■ **Exercise requirements**
Pictures must be left out. Print the lines from the beginning of the material through the line holding "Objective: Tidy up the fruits", exactly and nothing else.

====== Entries provided

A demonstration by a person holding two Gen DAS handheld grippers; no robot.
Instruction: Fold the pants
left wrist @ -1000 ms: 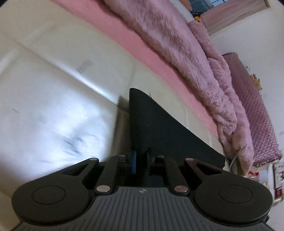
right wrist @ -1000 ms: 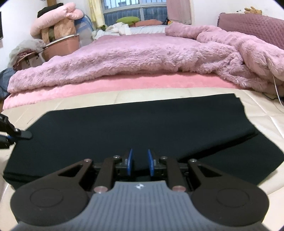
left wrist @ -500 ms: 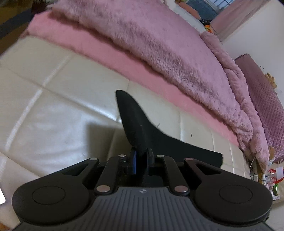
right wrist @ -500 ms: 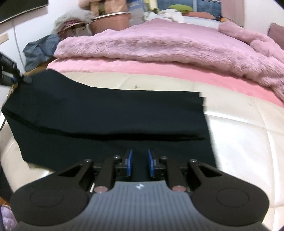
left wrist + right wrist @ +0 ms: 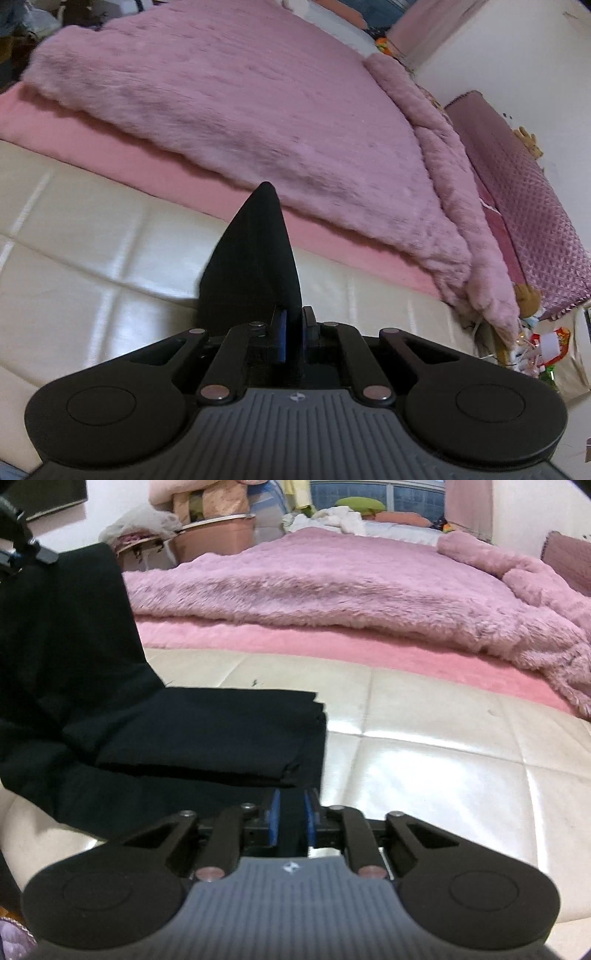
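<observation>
The black pants (image 5: 155, 734) lie partly on the cream quilted surface (image 5: 424, 760), with their left part lifted high. My left gripper (image 5: 293, 334) is shut on a pinched edge of the pants (image 5: 258, 258), which stands up as a dark point in front of it. The left gripper also shows in the right wrist view (image 5: 22, 550) at the top left, holding the raised cloth. My right gripper (image 5: 291, 821) is shut on the near edge of the pants, low over the surface.
A fluffy pink blanket (image 5: 351, 583) on a pink sheet (image 5: 332, 646) lies behind the cream surface. A pink tub (image 5: 214, 535) and piled clothes stand at the back left. A purple padded headboard (image 5: 524, 192) and small clutter are at the right.
Both grippers have lifted and carried their pants edges across, so the left part rises higher and the cloth doubles over itself. More bare cream surface shows at the right.
</observation>
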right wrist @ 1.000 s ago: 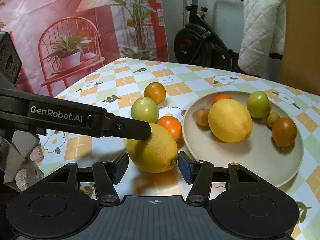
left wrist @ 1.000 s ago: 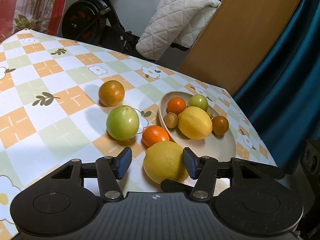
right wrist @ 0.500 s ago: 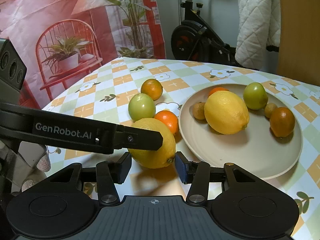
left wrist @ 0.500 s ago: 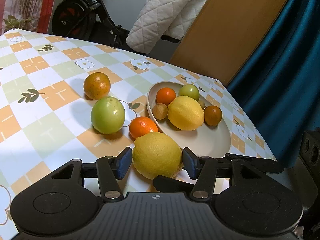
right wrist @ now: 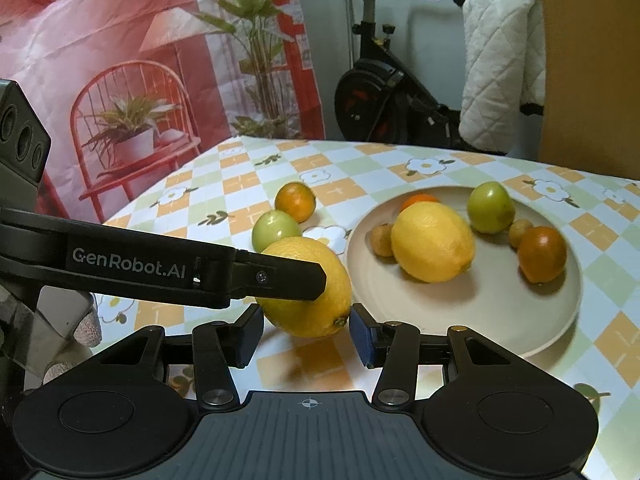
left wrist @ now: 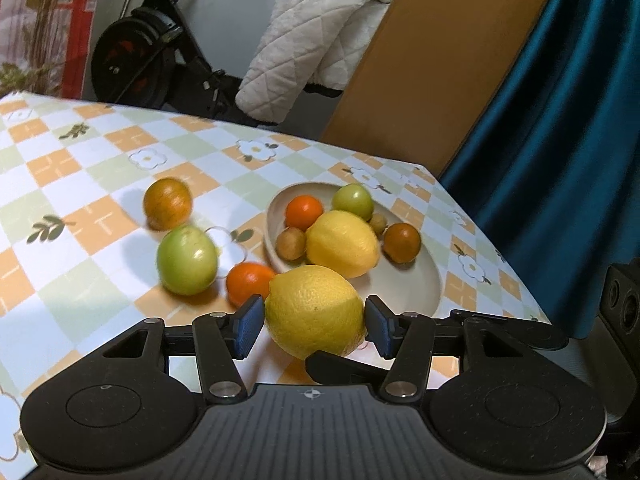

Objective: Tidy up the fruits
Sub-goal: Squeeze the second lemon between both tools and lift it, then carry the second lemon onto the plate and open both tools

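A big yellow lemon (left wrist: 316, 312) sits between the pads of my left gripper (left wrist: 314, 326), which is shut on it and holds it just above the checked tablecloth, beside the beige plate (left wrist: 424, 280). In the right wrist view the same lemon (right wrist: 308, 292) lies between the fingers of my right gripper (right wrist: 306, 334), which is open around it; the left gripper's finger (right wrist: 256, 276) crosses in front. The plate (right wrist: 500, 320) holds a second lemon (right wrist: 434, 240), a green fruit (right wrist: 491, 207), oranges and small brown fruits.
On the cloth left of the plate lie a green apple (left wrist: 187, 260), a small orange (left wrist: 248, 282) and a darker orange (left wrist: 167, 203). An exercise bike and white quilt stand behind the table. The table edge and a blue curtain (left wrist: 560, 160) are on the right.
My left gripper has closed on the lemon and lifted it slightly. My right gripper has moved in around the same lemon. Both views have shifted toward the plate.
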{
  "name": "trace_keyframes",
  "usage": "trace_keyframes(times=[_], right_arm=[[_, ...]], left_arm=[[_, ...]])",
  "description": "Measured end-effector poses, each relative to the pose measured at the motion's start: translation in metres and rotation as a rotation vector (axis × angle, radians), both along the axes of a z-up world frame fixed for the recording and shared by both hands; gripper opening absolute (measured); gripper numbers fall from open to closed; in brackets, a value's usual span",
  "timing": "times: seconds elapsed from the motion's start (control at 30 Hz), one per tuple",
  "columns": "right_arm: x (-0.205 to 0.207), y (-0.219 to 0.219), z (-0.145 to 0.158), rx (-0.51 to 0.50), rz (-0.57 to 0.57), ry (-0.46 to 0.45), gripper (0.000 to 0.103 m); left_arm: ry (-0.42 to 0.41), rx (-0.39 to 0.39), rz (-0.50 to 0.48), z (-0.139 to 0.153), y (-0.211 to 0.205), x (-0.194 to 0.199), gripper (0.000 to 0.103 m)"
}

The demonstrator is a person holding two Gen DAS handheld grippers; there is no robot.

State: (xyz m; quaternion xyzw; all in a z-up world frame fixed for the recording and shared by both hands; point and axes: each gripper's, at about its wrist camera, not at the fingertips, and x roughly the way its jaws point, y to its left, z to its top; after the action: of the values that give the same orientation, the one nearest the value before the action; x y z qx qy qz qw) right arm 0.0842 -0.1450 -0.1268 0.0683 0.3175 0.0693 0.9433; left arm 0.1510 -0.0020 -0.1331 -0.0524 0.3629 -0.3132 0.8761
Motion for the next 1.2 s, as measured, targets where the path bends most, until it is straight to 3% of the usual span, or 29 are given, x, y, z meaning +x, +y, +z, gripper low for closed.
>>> trace_keyframes(times=[0.53, 1.2], right_arm=[[-0.005, -0.044, 0.0, 0.022, -0.108, -0.016, 0.044], [0.01, -0.051, -0.008, 0.015, -0.116, -0.009, 0.04]], left_arm=[[0.006, 0.031, -0.075, 0.0, -0.049, 0.014, 0.058], [0.033, 0.063, -0.045, -0.011, -0.062, 0.034, 0.055]])
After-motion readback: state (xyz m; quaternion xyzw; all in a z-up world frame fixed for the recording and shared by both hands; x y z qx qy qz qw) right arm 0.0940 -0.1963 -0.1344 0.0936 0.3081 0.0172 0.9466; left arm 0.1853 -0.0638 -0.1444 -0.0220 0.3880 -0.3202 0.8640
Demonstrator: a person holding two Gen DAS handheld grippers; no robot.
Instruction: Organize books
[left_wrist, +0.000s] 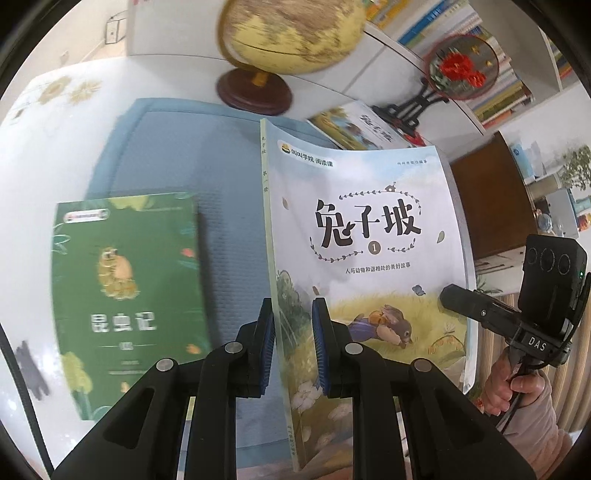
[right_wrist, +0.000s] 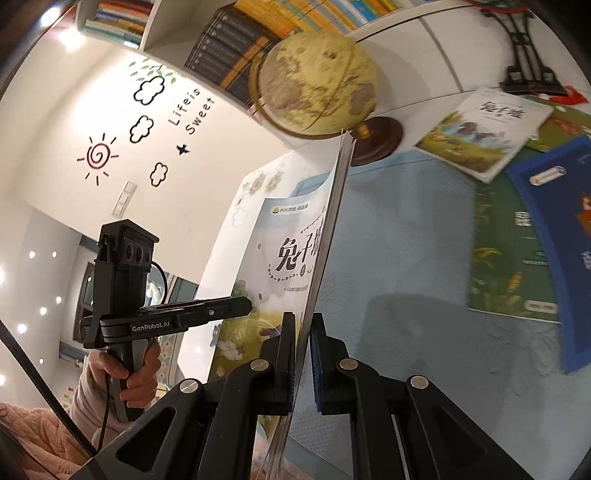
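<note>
Both grippers (left_wrist: 293, 347) (right_wrist: 303, 363), angled downward, clamp the rabbit book (left_wrist: 369, 240) upright.

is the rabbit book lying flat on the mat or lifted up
Lifted: both grippers, left and right, clamp the rabbit book's edges, holding it above the blue mat.

A child's study or reading room in a home. Beyond the gripper stands a white bookshelf (right_wrist: 258, 44) packed with rows of books, with a yellowed globe (right_wrist: 317, 88) on a wooden base before it. To the gripper's left, the white wall carries playful decals (right_wrist: 147, 122) of a sun, clouds and "Life is Sweet". Illustrated children's books (left_wrist: 125, 295) lie on a blue mat (right_wrist: 399, 236) below it.
</note>
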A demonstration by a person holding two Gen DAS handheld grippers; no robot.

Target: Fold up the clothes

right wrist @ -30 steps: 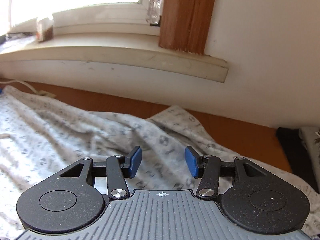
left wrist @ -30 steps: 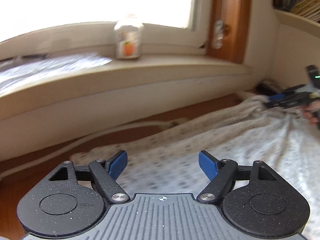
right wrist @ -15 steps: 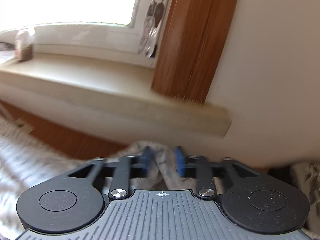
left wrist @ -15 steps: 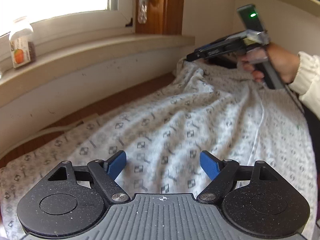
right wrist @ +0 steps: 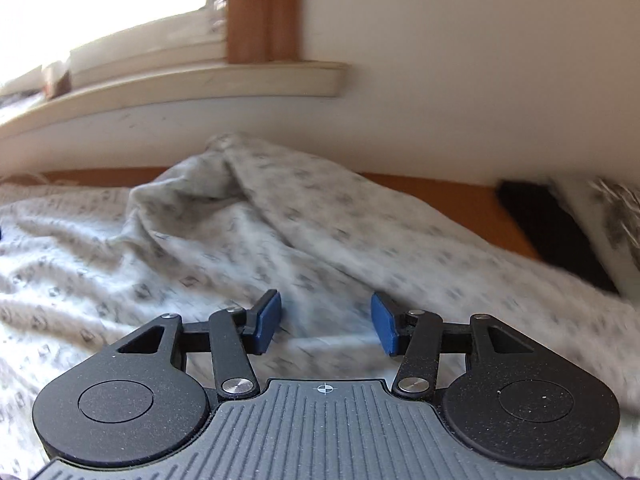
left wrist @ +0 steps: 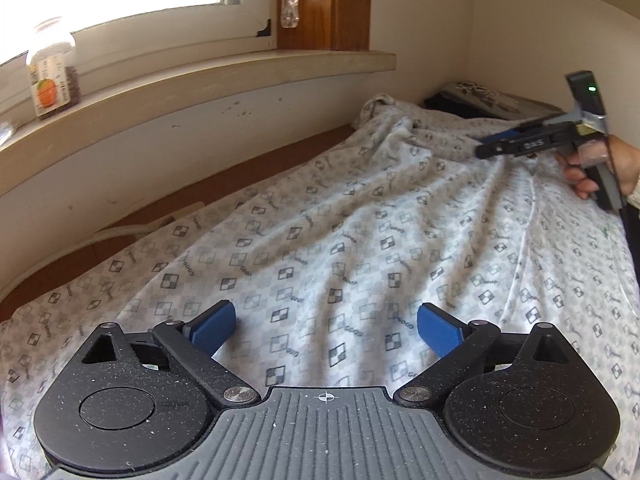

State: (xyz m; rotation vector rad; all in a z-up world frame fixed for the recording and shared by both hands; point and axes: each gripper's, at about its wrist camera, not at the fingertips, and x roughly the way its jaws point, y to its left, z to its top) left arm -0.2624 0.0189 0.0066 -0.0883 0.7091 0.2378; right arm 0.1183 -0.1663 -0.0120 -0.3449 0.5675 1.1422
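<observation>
A white garment (left wrist: 360, 220) printed with small grey squares lies spread and wrinkled over the brown table. My left gripper (left wrist: 326, 330) hovers low over its near part, jaws opening wide, with the cloth below the blue pads and nothing pinched. In the left wrist view my right gripper (left wrist: 486, 150) hangs over the far right part, held by a person's hand (left wrist: 592, 168). In its own view the right gripper (right wrist: 326, 322) stands open above the garment (right wrist: 280, 220), whose far corner is bunched up by the wall.
A windowsill (left wrist: 200, 80) with a jar (left wrist: 52, 72) runs along the wall behind the table. A white cable (left wrist: 120, 232) lies on the bare wood at the left. A dark flat object (right wrist: 552, 232) and a patterned item sit at the far right corner.
The left view swung from the sill to the garment, and its jaws spread wider. The right gripper, pads narrowed around the far corner half a second ago, has drawn back with pads apart.
</observation>
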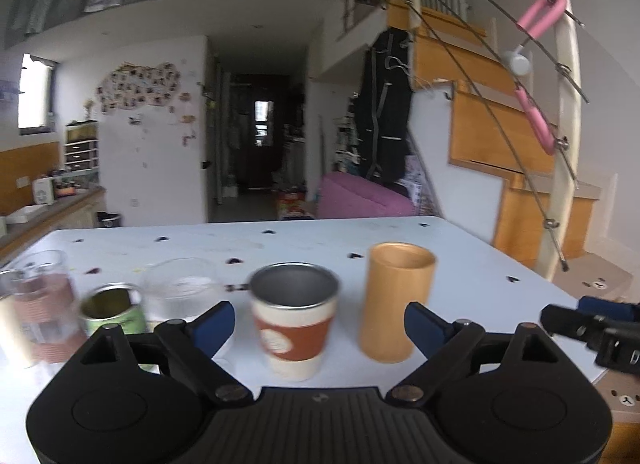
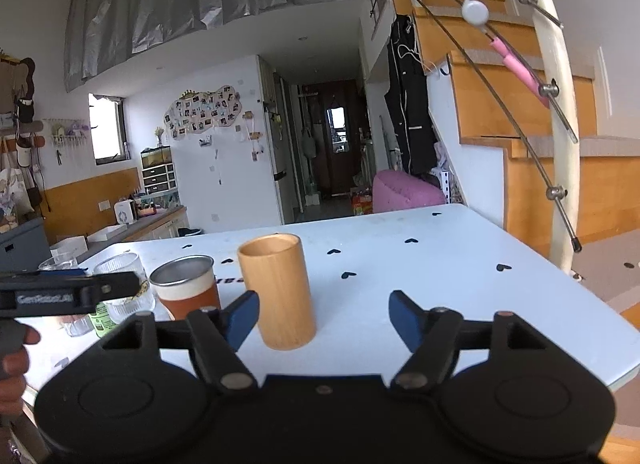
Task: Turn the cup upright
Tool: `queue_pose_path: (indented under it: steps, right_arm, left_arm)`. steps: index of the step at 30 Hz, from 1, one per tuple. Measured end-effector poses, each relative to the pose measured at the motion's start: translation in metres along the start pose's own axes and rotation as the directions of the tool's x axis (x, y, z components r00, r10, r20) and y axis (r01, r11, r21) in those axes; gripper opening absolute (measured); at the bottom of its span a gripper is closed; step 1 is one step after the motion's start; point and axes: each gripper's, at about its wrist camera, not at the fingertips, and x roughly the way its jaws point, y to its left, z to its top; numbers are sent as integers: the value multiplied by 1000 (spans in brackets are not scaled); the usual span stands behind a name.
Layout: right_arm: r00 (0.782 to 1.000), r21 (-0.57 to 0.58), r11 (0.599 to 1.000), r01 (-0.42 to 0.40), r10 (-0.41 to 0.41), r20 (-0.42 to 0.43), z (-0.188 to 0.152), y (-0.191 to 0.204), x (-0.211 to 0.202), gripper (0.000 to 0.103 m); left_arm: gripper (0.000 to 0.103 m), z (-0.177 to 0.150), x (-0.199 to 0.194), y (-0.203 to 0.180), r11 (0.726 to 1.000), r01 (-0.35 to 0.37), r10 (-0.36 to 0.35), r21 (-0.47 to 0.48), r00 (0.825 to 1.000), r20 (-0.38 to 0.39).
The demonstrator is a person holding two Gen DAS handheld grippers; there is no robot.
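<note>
Cups: 1 bamboo, 1 steel, both upright

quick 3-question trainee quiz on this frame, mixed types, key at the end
1. True or false: the orange-sleeved cup stands with its mouth up.
2. Multiple choice: what stands right of that cup in the left wrist view? A) wooden cup B) a kettle C) a plate
3. Fill in: both the left claw and the right claw are ____ and hold nothing.

Key: 1 true; 2 A; 3 open
</note>
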Motion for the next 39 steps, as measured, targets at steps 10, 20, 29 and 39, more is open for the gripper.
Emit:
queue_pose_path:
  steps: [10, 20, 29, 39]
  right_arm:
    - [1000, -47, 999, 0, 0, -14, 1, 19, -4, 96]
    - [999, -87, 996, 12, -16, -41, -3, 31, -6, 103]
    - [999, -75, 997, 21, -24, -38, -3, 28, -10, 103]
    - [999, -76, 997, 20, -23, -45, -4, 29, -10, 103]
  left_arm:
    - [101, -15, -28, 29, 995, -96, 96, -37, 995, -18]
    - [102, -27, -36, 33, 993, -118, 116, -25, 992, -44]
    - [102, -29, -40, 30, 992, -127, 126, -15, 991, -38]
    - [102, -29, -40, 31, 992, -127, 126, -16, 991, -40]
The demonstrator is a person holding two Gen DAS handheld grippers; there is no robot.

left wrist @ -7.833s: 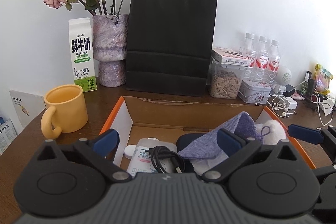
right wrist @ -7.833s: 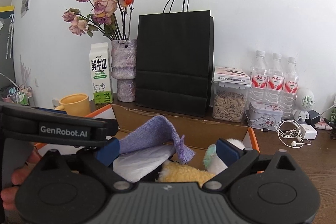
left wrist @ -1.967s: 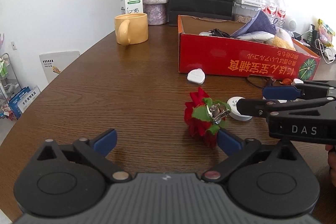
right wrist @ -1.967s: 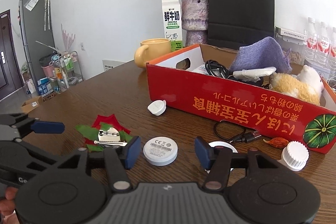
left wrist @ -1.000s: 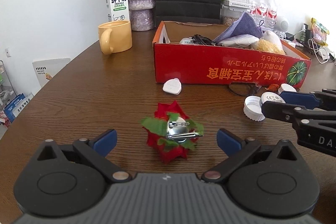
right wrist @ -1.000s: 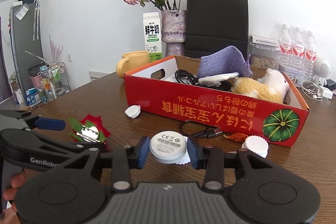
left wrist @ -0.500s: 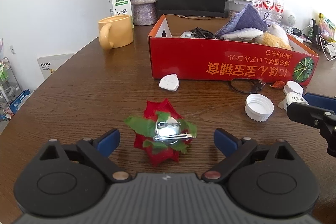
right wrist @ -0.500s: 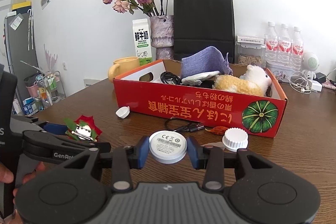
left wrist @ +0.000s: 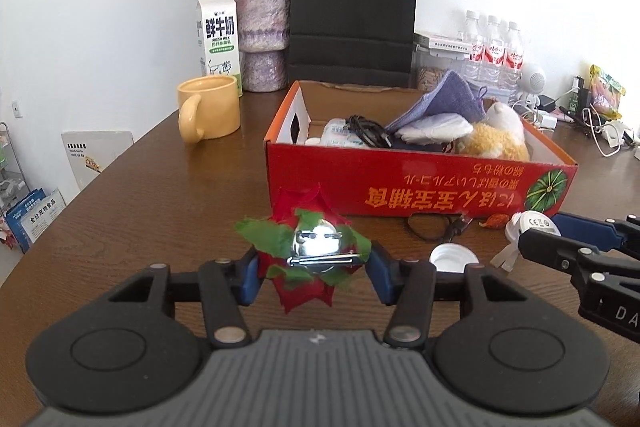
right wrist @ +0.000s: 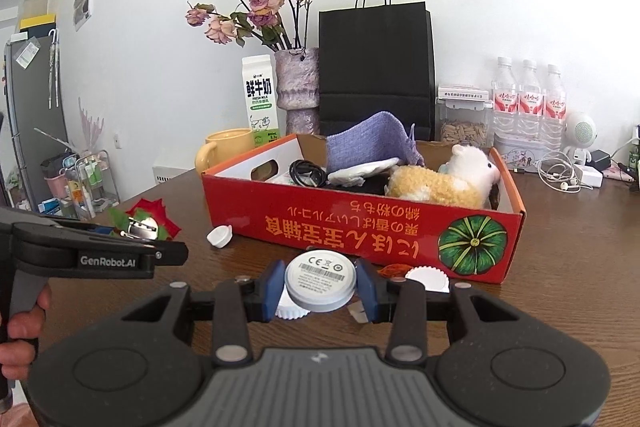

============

■ **Response to this exercise**
A demonstration by a person holding two Gen DAS handheld grippers; no robot.
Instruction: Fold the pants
left wrist @ -1000 ms: 
right wrist @ -1000 ms: 
left wrist @ -500 ms: 
right wrist @ -500 ms: 
left wrist + right wrist @ +0 ms: 
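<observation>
The black pants (image 5: 155, 734) lie partly on the cream quilted surface (image 5: 424, 760), with their left part lifted high. My left gripper (image 5: 293, 334) is shut on a pinched edge of the pants (image 5: 258, 258), which stands up as a dark point in front of it. The left gripper also shows in the right wrist view (image 5: 22, 550) at the top left, holding the raised cloth. My right gripper (image 5: 291, 821) is shut on the near edge of the pants, low over the surface.
A fluffy pink blanket (image 5: 351, 583) on a pink sheet (image 5: 332, 646) lies behind the cream surface. A pink tub (image 5: 214, 535) and piled clothes stand at the back left. A purple padded headboard (image 5: 524, 192) and small clutter are at the right.
Both grippers have lifted and carried their pants edges across, so the left part rises higher and the cloth doubles over itself. More bare cream surface shows at the right.
</observation>
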right wrist @ 1.000 s ago: 
left wrist @ 1.000 s ago: 
right wrist @ 0.500 s ago: 
left wrist @ 0.500 s ago: 
right wrist @ now: 
left wrist @ now: 

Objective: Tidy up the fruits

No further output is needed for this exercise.